■ WHAT THE TASK ASKS
Each line of the material must reappear unchanged in the answer.
== Segment start ==
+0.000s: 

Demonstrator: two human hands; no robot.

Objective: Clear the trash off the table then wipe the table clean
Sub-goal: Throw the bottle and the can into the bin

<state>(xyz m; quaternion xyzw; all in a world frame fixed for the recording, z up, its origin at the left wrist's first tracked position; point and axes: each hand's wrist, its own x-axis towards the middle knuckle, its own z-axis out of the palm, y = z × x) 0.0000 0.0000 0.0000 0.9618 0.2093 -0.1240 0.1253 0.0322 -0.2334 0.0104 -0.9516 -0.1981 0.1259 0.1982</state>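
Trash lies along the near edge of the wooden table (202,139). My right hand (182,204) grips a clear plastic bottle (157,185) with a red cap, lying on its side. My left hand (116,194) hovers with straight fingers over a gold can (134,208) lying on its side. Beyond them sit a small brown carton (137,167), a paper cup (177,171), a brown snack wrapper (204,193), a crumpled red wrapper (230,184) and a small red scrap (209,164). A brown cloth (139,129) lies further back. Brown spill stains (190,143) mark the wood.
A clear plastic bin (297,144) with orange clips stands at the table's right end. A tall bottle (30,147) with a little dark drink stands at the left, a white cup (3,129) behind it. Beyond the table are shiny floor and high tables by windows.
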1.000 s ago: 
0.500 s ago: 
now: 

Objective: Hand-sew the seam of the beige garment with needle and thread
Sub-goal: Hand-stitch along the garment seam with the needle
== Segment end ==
■ WRITTEN RESPONSE
+0.000s: 

Demonstrator: two human hands; no robot.

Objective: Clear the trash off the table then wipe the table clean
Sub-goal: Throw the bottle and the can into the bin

<state>(xyz m; quaternion xyzw; all in a world frame fixed for the recording, z up, its origin at the left wrist's first tracked position; point and axes: each hand's wrist, its own x-axis towards the middle knuckle, its own z-axis out of the palm, y = z × x) 0.0000 0.0000 0.0000 0.9618 0.2093 -0.1240 0.1253 0.0322 -0.2334 0.0104 -0.9516 -0.1981 0.1259 0.1982</state>
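Trash lies along the near edge of the wooden table (202,139). My right hand (182,204) grips a clear plastic bottle (157,185) with a red cap, lying on its side. My left hand (116,194) hovers with straight fingers over a gold can (134,208) lying on its side. Beyond them sit a small brown carton (137,167), a paper cup (177,171), a brown snack wrapper (204,193), a crumpled red wrapper (230,184) and a small red scrap (209,164). A brown cloth (139,129) lies further back. Brown spill stains (190,143) mark the wood.
A clear plastic bin (297,144) with orange clips stands at the table's right end. A tall bottle (30,147) with a little dark drink stands at the left, a white cup (3,129) behind it. Beyond the table are shiny floor and high tables by windows.
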1.000 s ago: 
0.500 s ago: 
now: 

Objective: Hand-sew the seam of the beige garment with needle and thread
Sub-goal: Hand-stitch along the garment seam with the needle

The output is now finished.